Aitch Alberto: That’s so true though. Chicago is so rich with improv and it’s like, iO—all the greats have come out of there.
Reese Gonzales: Dante would have definitely tried out improv in Chicago.
Aitch Alberto: He probably did.
Max Pelayo: He’d have succeeded or failed.
Reese Gonzales: I think—
Aitch Alberto: Not Reese, Dante.
Reese Gonzales: Dante would have succeeded, yeah.
What he have made SNL?
Reese Gonzales: Dante?
Aitch Alberto: Dante?I want to say yes. Ari, no.
Max Pelayo: Put that in the sequel, yeah.
Reese Gonzales: Dante’s SNL audition.
Aitch Alberto: Gino would definitely be on SNL.

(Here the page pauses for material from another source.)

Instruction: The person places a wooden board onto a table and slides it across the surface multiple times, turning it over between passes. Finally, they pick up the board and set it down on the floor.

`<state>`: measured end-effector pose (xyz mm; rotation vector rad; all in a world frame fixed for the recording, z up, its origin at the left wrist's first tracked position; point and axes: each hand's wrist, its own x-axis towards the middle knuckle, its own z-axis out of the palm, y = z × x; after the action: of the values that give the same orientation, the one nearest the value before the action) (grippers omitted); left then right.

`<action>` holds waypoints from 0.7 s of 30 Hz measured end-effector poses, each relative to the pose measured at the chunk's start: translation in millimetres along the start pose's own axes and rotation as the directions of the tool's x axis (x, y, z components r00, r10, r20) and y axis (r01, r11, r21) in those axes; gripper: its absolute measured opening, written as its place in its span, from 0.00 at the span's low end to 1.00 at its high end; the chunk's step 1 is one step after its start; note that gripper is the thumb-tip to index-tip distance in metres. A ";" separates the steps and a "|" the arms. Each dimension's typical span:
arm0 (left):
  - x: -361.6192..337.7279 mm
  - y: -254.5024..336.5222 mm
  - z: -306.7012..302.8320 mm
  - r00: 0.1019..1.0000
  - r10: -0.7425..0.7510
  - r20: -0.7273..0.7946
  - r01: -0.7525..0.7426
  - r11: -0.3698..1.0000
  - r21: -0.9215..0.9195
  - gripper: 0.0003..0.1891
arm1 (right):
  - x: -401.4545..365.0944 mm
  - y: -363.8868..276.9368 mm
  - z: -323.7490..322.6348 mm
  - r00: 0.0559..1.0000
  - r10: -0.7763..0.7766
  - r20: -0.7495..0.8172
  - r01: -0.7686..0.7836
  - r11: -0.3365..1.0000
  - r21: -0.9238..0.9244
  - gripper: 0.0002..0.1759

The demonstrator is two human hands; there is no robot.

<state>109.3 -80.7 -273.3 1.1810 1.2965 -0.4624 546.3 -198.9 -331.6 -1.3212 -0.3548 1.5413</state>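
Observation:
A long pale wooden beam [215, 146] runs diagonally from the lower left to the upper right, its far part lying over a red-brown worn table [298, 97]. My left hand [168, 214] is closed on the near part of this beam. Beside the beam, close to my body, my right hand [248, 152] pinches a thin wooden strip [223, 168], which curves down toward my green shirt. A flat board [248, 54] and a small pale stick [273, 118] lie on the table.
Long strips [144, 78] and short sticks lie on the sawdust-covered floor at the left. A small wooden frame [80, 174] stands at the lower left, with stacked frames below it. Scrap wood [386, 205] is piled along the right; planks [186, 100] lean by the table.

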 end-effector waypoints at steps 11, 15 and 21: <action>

Reese Gonzales: Oh gosh, yeah.
Max Pelayo: Gino the comedian.
Reese Gonzales: Oh, yeah.
On that note, what do you want people to take away from the film?
Aitch Alberto: To be kinder to yourself on your journey to self-love and self-acceptance and often, your ugly is your superpower.
Reese Gonzales: To give love to the people around you, who you care about the most and who care about you the most, and appreciate them. To allow yourself to be yourself and not be afraid of that and to understand others in their perspective.
Max Pelayo: You deserve to love, you deserve to be happy. Once you allow that in, that’s when the whole world opens up. That’s when life really begins.
Aristotle and Dante Discover the Secrets of the Universe is currently seeking distribution.